Возле пышущей жаром печи металась на полу молодая девка. Подле нее сидел срамно безбородый мужик — короткая щетина лишь начинала чернеть на его подбородке и впалых щеках, — беспрестанно поправляя доху, которую она, изнывая от жара, пыталась сбросить.
С другого бока печи лежал мужик с землистым лицом. Лицо смотрелось как череп мертвеца, обтянутый пергаментной сухой кожей, и Агафья суеверно поежилась — смерть уже бродила у его изголовья, готовясь принять христианскую душу…
— Поила чаем с малиной, — скороговоркой говорила Варвара, но Агафья ее не слушала. Подсев к занедужившей девке, сдернула с нее доху.
Мужик посмотрел на нее с надеждой и не стал мешаться, убрался к столу, где, подперев густую бородищу, угрюмо наблюдал за всем Никодим.
Она перевернула девку на живот — а худенькая какая! — задрала тонкую кофточку, потом аляпистую сорочку и, оголив кожу, приникла ухом к спине, сделав знак всем умолкнуть.
Дыхание нехорошее, сиплое, и, что хуже — хрипы, рвущиеся из воспаленной дыхалки.
Молча она развязала узелок, выложила на пол свернутый в трубку отрез асбестовой ткани, пузатые глиняные корчажки и нож с крошечным тонким лезвием.
По-хозяйски она убрала заглушку с печи — в лицо ударила жаркая волна, — расстелила на раскаленных каменьях асбест.
— Неси воды, муку и немного самогона, — не оборачиваясь, попросила Варвару.

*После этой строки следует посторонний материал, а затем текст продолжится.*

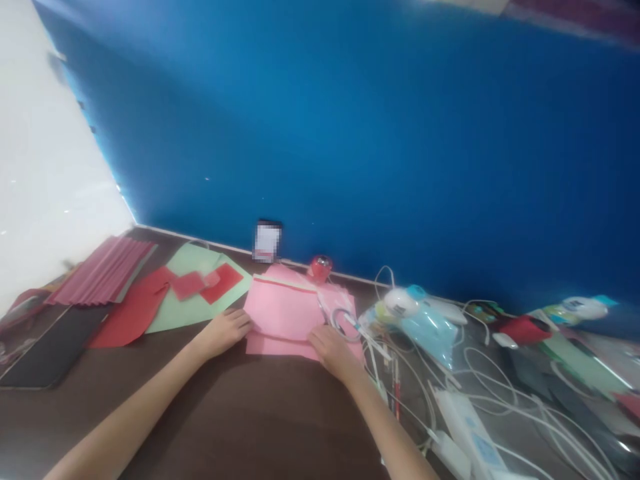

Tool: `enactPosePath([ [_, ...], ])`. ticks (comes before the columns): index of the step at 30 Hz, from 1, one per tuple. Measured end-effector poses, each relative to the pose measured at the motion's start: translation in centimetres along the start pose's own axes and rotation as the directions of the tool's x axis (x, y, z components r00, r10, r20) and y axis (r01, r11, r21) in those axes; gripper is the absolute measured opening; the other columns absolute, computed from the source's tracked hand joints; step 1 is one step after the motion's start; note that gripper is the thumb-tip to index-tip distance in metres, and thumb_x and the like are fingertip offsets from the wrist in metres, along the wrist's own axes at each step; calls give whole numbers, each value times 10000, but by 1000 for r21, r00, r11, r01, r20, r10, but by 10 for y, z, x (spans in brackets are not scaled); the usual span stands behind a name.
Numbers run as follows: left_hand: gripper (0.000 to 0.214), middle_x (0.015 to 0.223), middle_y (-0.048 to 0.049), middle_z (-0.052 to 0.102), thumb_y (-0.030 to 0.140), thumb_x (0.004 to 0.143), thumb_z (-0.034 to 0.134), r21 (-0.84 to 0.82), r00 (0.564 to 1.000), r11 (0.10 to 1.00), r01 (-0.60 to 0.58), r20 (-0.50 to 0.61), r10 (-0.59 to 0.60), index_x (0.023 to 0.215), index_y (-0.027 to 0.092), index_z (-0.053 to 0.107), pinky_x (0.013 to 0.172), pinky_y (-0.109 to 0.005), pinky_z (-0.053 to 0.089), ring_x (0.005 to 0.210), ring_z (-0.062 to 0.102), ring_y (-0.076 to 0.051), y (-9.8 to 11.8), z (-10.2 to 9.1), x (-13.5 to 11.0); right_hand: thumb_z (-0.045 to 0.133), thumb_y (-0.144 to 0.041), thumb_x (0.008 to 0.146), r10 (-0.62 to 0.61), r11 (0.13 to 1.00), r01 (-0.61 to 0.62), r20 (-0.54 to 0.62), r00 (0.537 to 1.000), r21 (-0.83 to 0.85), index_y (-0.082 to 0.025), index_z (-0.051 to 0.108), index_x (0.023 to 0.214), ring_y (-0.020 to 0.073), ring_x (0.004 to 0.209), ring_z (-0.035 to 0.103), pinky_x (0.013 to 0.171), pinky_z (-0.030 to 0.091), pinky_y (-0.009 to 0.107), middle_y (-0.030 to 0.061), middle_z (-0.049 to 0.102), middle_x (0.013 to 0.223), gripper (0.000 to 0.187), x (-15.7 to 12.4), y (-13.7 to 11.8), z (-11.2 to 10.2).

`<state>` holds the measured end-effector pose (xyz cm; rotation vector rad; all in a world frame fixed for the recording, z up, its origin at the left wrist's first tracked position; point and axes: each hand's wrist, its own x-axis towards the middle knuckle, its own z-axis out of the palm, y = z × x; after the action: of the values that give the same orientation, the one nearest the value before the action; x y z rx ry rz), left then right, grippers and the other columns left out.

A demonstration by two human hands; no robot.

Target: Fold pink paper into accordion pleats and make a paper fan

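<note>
A pink paper sheet [285, 310] with a red strip along its far edge lies in front of me, over more pink paper. My left hand [227, 330] is at its left edge, fingers bent and closed on the paper. At its lower right corner, my right hand [333, 348] pinches the edge; the thumbs are partly hidden. Just right of the sheet, partly over the pink paper, lie scissors [345, 323] with pale loop handles, blurred. A red round object [320, 268] stands behind the sheet.
Left are green paper [183, 310], red paper [133, 313], pleated pink paper [103, 270] and a dark flat panel [55, 347]. Right are tangled white cables, a power strip [473, 433], a glue bottle [403, 301] and a blue plastic packet [433, 330]. A blue wall [350, 147] rises behind.
</note>
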<state>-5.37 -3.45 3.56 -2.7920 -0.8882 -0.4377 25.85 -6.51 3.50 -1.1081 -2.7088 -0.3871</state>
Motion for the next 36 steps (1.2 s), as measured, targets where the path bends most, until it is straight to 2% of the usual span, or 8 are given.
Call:
enactPosePath([
  [6, 204, 870, -60, 554, 108, 884, 382, -50, 996, 998, 49, 79, -45, 962, 171, 560, 722, -313, 406, 811, 522, -179, 0, 4, 1, 428, -104, 851, 122, 992, -123, 50, 991, 15, -158, 545, 899, 197, 801, 456, 729, 325, 312, 74, 538, 854, 138, 18, -21, -1],
  [13, 286, 887, -58, 557, 45, 848, 363, -204, 989, 968, 145, 72, -132, 976, 178, 582, 815, -322, 377, 844, 503, -171, -5, 4, 0, 449, -92, 847, 107, 993, -111, 79, 991, 44, -163, 537, 770, 185, 723, 448, 687, 316, 302, 52, 552, 789, 137, 32, -25, 10],
  [18, 264, 894, -54, 594, 145, 887, 366, -254, 962, 929, 269, 125, -245, 1023, 199, 585, 791, -322, 362, 850, 511, -181, -8, 9, 4, 456, -216, 893, 160, 980, -173, 134, 978, 94, -167, 531, 738, 170, 714, 487, 671, 320, 280, 42, 563, 761, 179, 42, -21, 9],
  [22, 262, 900, -51, 631, 202, 906, 345, -252, 921, 886, 388, 121, -369, 988, 198, 593, 783, -330, 350, 827, 533, -180, -7, 14, 9, 423, -234, 912, 258, 918, -327, 290, 922, 223, -174, 533, 719, 140, 688, 527, 622, 320, 241, 20, 576, 725, 230, 53, -14, 1],
  [27, 236, 897, -68, 641, 281, 906, 375, -109, 880, 873, 475, 77, -469, 993, 184, 571, 760, -369, 358, 823, 547, -216, -4, 14, 15, 453, -338, 885, 355, 741, -558, 487, 798, 373, -190, 523, 860, 134, 645, 558, 551, 284, 217, 13, 619, 768, 166, 63, -5, -9],
  [31, 205, 926, -112, 603, 179, 883, 390, 68, 895, 895, 441, 41, -444, 932, 160, 588, 768, -397, 370, 862, 537, -247, 3, 12, 19, 491, -324, 857, 350, 720, -574, 510, 785, 390, -197, 515, 884, 143, 677, 569, 557, 271, 214, 24, 638, 813, 132, 66, -4, -12],
  [34, 239, 1053, -123, 572, 83, 854, 389, 40, 966, 966, 254, 44, -256, 1001, 139, 569, 843, -379, 380, 942, 527, -230, 13, 9, 22, 494, -322, 856, 339, 741, -557, 507, 793, 375, -202, 517, 864, 140, 669, 568, 551, 265, 213, 17, 639, 802, 122, 67, -5, -14],
  [36, 260, 1060, -112, 571, 64, 846, 391, -28, 985, 987, 161, 75, -158, 1031, 131, 561, 857, -351, 401, 951, 532, -214, 20, 8, 23, 494, -326, 859, 344, 764, -543, 493, 799, 348, -203, 519, 856, 135, 645, 563, 548, 266, 214, 9, 635, 782, 126, 67, -6, -15],
])
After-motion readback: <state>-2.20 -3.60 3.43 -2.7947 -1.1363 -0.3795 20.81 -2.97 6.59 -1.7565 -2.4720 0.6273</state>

Та бесшумно удалилась в сени.
Самогон — первейшее зло для хранителей старой веры и для употребления запрещен, как и водка. Молодые мужики, лишь усаживаясь за свадебный стол, впервые пригубляли рюмку. А тех, кто пил, кого часто заставали во хмелю, вязали к позорному столбу посередь деревни, и общество выражало пренебрежение к нему: старухи плевались, мальцы швырялись грязью и камнями. Девки от такого воротились и противились выйти замуж даже под палкой.

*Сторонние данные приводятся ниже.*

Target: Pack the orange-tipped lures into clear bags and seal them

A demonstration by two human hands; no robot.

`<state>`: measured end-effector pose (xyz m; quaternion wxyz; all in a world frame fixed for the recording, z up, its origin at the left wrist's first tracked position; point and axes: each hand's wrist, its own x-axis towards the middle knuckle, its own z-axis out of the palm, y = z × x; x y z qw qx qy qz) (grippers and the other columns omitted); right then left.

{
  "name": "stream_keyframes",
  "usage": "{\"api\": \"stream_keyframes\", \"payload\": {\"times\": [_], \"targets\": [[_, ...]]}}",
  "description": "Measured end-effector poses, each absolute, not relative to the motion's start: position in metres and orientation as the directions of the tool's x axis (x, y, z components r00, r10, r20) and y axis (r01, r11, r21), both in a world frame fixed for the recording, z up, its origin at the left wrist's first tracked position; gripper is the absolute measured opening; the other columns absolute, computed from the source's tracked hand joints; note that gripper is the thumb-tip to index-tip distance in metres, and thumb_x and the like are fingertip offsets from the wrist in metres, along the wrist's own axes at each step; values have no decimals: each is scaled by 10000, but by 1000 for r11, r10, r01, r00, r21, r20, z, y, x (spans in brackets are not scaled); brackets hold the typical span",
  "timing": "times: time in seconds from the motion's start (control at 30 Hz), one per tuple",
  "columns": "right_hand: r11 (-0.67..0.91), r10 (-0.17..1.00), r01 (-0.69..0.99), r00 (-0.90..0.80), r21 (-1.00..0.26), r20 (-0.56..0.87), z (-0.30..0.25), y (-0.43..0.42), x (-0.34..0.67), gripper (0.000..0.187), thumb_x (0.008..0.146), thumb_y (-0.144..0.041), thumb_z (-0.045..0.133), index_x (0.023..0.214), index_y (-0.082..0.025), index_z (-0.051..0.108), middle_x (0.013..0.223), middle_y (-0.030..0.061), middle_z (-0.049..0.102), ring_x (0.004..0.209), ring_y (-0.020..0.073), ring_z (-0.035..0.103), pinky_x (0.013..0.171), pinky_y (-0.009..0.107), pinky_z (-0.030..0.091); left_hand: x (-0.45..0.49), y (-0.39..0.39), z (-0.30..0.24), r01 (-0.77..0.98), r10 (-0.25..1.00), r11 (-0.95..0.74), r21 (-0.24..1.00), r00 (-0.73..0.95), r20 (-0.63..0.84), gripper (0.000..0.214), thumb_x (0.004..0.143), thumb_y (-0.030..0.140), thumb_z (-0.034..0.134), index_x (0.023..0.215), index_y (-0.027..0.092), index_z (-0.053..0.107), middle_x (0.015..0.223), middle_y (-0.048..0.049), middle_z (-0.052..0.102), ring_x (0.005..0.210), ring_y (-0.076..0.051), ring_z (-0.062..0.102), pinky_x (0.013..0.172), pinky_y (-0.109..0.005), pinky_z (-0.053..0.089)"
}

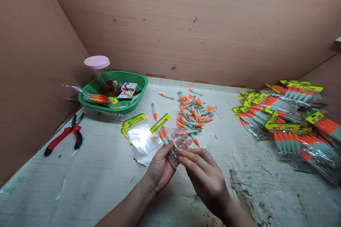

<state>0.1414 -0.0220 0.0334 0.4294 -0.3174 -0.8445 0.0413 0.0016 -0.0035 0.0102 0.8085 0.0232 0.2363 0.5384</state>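
My left hand (160, 168) is closed around a clear plastic bag with a yellow-green BCT LURE header (160, 123). Inside it lie a few fishing lures (167, 134), pale grey with orange tips pointing toward the header. At the bag's near edge, the fingers of my right hand (209, 175) are pinched together on the plastic; whether they also hold a lure is hidden. Just beyond my hands is a loose heap of the same lures (195, 113) with metal hooks. A stack of flat header bags (144, 138) lies beside my left hand.
Many filled lure packets (285, 113) are piled on the right. At the back left stands a green basket (142, 87) holding a pink-lidded jar (97, 62), a small box and more lures. Red-handled pliers (65, 134) lie at the left. Wooden walls enclose the worktop.
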Motion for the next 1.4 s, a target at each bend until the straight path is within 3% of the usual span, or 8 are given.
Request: {"api": "stream_keyframes", "payload": {"times": [0.13, 0.33, 0.57, 0.7, 0.87, 1.13, 1.27, 1.4], "targets": [[613, 767, 500, -193, -611, 611, 35, -6, 172, 192, 843, -86, 537, 996, -189, 589, 924, 77, 639, 866, 183, 598, 727, 338, 514, -11, 3, 20, -897, 881, 367, 248, 250, -401, 506, 915, 227, 424, 1406, 176, 313, 1239, -118, 609, 1115, -270, 582, 979, -452, 452], [551, 805, 735, -344, -395, 484, 0, 52, 211, 125, 873, -149, 483, 889, -166, 606, 847, 72, 595, 801, 183, 560, 675, 313, 483, -27, 14, 20, -938, 891, 289, 193, 189, -413, 489, 941, 195, 342, 1422, 133, 284, 1210, -120, 626, 1118, -217, 582, 1022, -380, 425], [555, 826, 765, -462, -327, 323, -5, 55, 165, 32, 805, -201, 559, 774, -197, 562, 772, 40, 564, 752, 174, 535, 647, 267, 434, -31, 20, 23, -954, 898, 193, 228, 78, -433, 466, 938, 150, 336, 1399, 82, 316, 1142, -149, 660, 1067, -224, 614, 913, -353, 520], [441, 896, 844, -394, -305, 205, -11, 35, 145, 93, 749, -172, 575, 819, -203, 523, 782, 43, 582, 736, 194, 539, 586, 262, 391, -36, 22, 21, -951, 906, 161, 262, 37, -421, 445, 928, 143, 361, 1371, 108, 375, 1158, -137, 655, 1083, -230, 604, 930, -369, 509], [370, 929, 872, -345, -322, 133, -24, 28, 155, 205, 741, -50, 441, 874, -192, 506, 828, 52, 571, 726, 186, 552, 594, 266, 405, -38, 22, 17, -951, 908, 145, 275, 17, -419, 440, 905, 130, 392, 1343, 161, 431, 1193, -114, 639, 1129, -238, 572, 983, -410, 462], [501, 853, 765, -517, -404, 79, -9, 31, 209, 280, 704, 2, 407, 841, -195, 553, 863, 36, 532, 700, 135, 552, 610, 242, 459, -39, 22, 18, -948, 901, 146, 283, 9, -434, 426, 881, 106, 420, 1304, 129, 471, 1168, -112, 654, 1104, -243, 591, 943, -404, 495], [490, 868, 745, -468, -452, 168, -13, 21, 221, 321, 846, -68, 348, 1052, -195, 560, 943, 68, 505, 738, 135, 563, 644, 261, 487, -36, 21, 18, -945, 898, 171, 280, 33, -438, 395, 881, 116, 424, 1267, 134, 507, 1152, -105, 663, 1089, -239, 602, 929, -396, 506], [396, 918, 770, -347, -500, 192, -18, -9, 215, 140, 891, -261, 473, 991, -201, 550, 823, 34, 508, 684, 143, 553, 591, 252, 472, -34, 20, 17, -941, 890, 202, 271, 61, -452, 351, 885, 133, 432, 1216, 134, 548, 1124, -107, 676, 1064, -234, 618, 902, -384, 523]]}}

Но в хозяйстве самогону нет цены, наилучшее средство натереть простывшего или приготовить настойку.
Варвара принесла раскаточную доску, плошку муки и воду.
Не церемонясь, Агафья плеснула воды на доску, сыпанула муку, замесила клейкое, липнущее к пальцам тесто и принялась обмазывать им края корчажек.
— Чтобы кожу не обжечь, — пояснила она Варваре.
Закончив, составила корчажки на печь сверху асбеста.
Обмакнув лезвие в прозрачную, как слеза, самогонку, поднесла к огню. Пламя вспыхнуло — неровное и синее, — накаляя металл.
— Теперь не мешай мне, — подсаживаясь у больной, предупредила она безбородого мужика. — Никодим…
Хозяин молча кивнул.
Агафья освободив девичью спину от одежды — Никодим смущенно отвернулся к окну — и, выбрав место для банки-корчажки, слегка надсекла ножом. Из пореза проступила капельки крови.